§ **Exercise objective**:
Using the listing below, retype exactly the lines starting at the one with "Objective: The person" and ending at the one with "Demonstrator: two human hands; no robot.", and include both.
***** Dataset *****
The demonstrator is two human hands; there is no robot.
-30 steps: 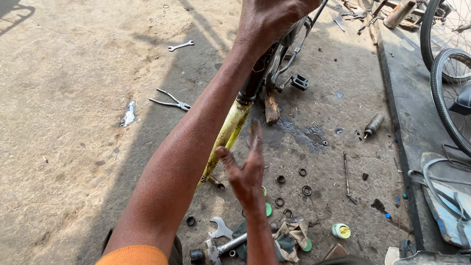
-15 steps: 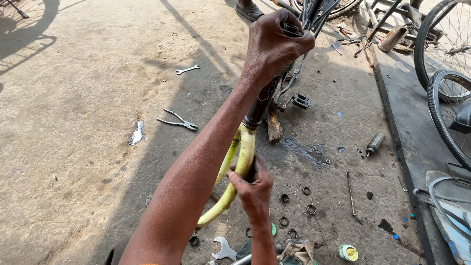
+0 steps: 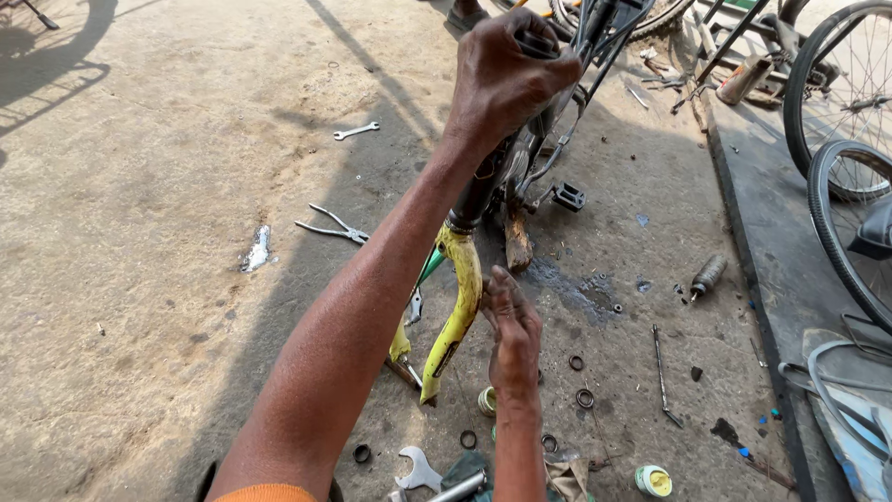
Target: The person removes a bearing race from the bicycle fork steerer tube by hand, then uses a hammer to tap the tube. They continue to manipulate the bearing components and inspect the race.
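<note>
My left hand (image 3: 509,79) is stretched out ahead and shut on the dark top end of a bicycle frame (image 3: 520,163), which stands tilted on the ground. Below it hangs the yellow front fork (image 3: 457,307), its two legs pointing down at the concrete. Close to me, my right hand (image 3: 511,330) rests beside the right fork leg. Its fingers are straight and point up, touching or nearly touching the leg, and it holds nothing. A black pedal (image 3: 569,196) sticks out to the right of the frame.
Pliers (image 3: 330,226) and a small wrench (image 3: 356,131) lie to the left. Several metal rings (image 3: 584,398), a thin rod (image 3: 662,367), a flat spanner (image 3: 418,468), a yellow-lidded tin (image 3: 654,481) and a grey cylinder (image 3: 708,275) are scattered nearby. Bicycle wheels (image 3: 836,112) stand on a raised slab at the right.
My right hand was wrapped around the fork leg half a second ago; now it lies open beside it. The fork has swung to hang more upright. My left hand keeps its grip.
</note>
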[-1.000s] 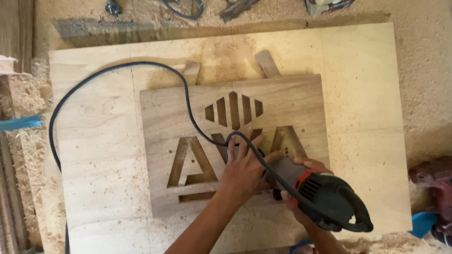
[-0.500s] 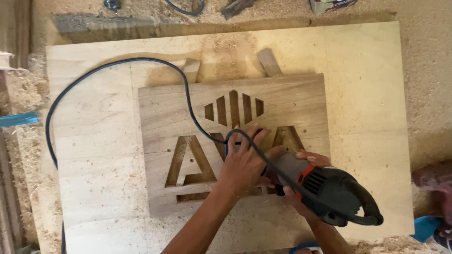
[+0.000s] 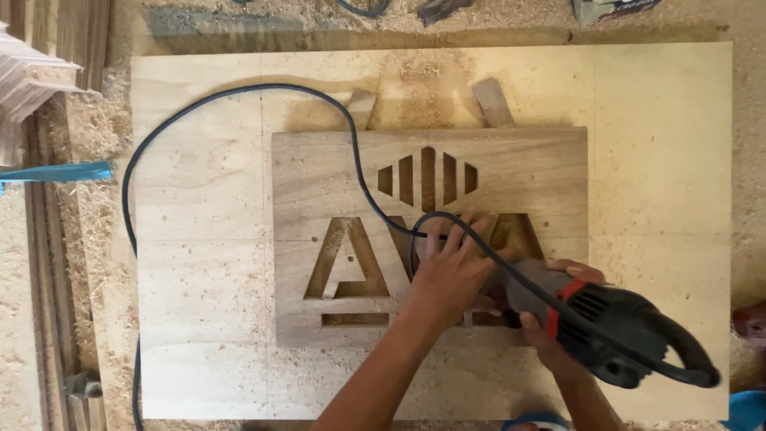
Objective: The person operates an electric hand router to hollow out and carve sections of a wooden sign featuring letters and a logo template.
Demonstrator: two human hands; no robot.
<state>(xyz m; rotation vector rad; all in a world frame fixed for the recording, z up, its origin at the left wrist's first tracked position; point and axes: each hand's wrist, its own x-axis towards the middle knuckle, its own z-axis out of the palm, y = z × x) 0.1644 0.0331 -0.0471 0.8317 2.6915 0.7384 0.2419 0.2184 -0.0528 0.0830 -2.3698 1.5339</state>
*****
§ **Response area**:
Objective: The person operates an electric hand router to hollow out and carve sections of a wooden sign featuring letters and a logo template.
Demonstrator: two human hands; no robot.

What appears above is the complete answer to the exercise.